Problem requirements: Transcribe only the lines between the first line of the records and the line containing "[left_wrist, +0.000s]", inclusive, exactly as written.

Data excerpts
╔══
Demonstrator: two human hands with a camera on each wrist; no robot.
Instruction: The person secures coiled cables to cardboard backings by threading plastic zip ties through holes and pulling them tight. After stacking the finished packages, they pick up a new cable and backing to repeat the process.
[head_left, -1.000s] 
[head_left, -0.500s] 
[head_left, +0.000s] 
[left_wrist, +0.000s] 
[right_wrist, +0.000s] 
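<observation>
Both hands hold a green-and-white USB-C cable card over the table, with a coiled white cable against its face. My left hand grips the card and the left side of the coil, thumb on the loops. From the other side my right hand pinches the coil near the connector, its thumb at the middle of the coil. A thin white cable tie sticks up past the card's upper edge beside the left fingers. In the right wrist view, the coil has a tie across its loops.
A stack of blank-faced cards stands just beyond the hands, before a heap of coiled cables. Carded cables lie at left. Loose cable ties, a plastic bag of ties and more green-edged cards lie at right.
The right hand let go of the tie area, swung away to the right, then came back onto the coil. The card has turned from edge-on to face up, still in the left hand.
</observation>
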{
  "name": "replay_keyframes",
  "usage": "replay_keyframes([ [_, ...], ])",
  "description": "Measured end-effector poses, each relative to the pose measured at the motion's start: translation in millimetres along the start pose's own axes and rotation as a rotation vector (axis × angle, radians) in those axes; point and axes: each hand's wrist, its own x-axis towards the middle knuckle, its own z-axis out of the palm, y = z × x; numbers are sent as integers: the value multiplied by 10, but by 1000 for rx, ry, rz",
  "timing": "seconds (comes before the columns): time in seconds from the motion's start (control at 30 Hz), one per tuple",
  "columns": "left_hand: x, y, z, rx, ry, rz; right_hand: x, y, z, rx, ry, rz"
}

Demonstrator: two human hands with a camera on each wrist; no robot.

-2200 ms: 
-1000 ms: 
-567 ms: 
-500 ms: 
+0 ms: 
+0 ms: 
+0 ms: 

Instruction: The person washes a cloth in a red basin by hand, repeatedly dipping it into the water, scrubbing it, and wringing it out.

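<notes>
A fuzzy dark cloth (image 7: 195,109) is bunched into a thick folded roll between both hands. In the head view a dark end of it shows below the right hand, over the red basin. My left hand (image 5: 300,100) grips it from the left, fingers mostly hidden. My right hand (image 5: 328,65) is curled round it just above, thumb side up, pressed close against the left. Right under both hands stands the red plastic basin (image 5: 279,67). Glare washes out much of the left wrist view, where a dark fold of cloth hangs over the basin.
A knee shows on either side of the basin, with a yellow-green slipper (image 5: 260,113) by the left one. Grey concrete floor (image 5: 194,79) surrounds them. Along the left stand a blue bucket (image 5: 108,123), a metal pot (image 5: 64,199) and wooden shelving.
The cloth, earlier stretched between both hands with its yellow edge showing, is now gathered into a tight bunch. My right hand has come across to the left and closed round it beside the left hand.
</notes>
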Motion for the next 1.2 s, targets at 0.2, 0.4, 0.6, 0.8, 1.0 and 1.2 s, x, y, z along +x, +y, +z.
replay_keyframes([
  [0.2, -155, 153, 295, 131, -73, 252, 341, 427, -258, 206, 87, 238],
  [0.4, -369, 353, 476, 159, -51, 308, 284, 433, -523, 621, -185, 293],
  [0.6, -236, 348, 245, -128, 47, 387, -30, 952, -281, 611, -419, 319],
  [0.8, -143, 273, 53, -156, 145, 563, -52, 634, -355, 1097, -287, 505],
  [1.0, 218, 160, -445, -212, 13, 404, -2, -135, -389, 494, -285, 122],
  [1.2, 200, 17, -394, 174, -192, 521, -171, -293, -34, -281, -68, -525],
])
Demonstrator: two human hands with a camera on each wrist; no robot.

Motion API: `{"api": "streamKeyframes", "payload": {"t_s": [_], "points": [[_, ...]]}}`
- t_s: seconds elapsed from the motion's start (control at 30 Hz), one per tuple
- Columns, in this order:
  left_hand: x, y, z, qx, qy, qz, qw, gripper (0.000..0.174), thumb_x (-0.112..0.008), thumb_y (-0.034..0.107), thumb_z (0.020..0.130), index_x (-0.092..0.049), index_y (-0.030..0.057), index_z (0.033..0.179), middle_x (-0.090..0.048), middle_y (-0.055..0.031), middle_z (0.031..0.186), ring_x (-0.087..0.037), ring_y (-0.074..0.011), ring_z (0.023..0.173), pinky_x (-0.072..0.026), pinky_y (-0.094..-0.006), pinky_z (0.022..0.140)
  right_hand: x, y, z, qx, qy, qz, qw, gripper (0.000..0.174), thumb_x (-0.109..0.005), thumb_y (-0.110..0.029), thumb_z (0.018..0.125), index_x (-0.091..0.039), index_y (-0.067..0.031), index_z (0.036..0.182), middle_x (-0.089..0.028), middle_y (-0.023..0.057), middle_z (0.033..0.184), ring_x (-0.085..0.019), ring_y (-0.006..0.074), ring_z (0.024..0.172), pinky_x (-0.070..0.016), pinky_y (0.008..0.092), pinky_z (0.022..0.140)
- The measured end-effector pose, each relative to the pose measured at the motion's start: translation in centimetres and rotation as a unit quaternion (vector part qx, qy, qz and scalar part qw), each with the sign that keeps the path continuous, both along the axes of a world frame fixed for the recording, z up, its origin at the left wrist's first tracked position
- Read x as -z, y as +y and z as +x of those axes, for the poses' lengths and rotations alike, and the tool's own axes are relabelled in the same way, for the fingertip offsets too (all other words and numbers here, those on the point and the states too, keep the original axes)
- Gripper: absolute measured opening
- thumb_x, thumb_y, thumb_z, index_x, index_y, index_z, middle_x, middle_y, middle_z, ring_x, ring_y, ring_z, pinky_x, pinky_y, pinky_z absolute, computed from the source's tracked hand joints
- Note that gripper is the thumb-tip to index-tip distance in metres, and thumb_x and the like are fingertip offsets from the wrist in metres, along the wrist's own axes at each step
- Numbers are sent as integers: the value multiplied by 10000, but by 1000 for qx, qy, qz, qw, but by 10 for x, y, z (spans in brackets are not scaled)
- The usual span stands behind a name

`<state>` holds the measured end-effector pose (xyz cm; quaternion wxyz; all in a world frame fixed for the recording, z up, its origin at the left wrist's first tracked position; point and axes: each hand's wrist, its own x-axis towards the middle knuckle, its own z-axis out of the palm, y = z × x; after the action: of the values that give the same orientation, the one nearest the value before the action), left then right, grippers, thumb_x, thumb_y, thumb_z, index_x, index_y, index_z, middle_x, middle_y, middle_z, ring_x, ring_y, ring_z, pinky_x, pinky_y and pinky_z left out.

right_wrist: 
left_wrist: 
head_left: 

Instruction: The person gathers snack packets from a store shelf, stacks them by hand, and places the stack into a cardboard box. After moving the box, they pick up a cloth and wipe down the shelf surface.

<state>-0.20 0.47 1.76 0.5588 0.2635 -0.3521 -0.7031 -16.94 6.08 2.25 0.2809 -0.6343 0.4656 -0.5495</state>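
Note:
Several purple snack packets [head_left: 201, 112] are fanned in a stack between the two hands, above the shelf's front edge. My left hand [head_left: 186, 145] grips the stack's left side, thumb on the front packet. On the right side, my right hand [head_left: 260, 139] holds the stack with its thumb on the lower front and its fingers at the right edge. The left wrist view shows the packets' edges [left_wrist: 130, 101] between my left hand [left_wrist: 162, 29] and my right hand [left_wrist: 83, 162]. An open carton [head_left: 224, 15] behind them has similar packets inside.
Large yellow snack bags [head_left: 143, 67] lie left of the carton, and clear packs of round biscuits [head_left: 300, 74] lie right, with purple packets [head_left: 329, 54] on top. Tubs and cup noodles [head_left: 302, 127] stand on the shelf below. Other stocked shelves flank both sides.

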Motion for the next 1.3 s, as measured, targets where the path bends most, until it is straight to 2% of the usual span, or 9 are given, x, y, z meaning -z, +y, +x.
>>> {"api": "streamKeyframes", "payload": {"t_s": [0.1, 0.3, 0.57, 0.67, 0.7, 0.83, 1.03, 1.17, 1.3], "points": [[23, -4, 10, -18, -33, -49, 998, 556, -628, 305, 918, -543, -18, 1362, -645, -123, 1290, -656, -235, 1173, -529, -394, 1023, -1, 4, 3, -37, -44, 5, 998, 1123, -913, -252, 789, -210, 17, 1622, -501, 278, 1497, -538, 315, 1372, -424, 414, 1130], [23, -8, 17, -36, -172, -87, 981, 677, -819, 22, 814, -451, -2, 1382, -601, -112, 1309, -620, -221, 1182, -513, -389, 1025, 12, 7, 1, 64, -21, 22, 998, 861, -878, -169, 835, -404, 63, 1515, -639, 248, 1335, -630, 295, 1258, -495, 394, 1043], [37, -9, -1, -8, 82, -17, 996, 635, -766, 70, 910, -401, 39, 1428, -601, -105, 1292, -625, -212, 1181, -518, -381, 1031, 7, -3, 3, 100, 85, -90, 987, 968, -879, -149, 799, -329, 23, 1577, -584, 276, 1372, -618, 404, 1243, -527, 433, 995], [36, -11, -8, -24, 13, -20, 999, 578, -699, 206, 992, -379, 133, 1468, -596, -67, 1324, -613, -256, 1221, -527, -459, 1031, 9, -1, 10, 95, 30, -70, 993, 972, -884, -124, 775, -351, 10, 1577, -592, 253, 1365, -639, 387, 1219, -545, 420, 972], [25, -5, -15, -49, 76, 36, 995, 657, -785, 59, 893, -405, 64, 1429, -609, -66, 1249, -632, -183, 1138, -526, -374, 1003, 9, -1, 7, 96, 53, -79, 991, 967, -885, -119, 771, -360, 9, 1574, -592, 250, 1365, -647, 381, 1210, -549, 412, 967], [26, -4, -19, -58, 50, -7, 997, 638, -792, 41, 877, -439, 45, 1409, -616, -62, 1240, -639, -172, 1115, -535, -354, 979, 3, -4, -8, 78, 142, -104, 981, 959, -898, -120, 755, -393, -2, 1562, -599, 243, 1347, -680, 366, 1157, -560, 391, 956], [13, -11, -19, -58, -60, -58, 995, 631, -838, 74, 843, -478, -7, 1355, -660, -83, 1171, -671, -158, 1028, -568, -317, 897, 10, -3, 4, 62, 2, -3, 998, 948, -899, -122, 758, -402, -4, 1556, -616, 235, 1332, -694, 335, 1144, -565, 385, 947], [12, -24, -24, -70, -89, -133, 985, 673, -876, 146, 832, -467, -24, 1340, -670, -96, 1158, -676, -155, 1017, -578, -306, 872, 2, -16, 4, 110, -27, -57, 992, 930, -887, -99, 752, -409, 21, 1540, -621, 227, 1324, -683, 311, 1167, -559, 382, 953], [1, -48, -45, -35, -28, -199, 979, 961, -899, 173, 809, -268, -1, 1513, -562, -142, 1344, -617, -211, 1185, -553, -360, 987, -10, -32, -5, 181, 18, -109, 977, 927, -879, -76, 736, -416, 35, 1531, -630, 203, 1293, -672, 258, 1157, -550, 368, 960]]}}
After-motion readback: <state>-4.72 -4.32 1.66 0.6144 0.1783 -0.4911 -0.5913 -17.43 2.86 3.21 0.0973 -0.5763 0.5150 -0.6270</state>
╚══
Response for this exercise:
Demonstrator: two human hands with a camera on each wrist; no robot.
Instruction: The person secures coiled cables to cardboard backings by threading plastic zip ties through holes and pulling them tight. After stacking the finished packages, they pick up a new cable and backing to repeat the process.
[head_left, -1.000s] 
[head_left, -0.500s] 
[head_left, +0.000s] 
[left_wrist, +0.000s] 

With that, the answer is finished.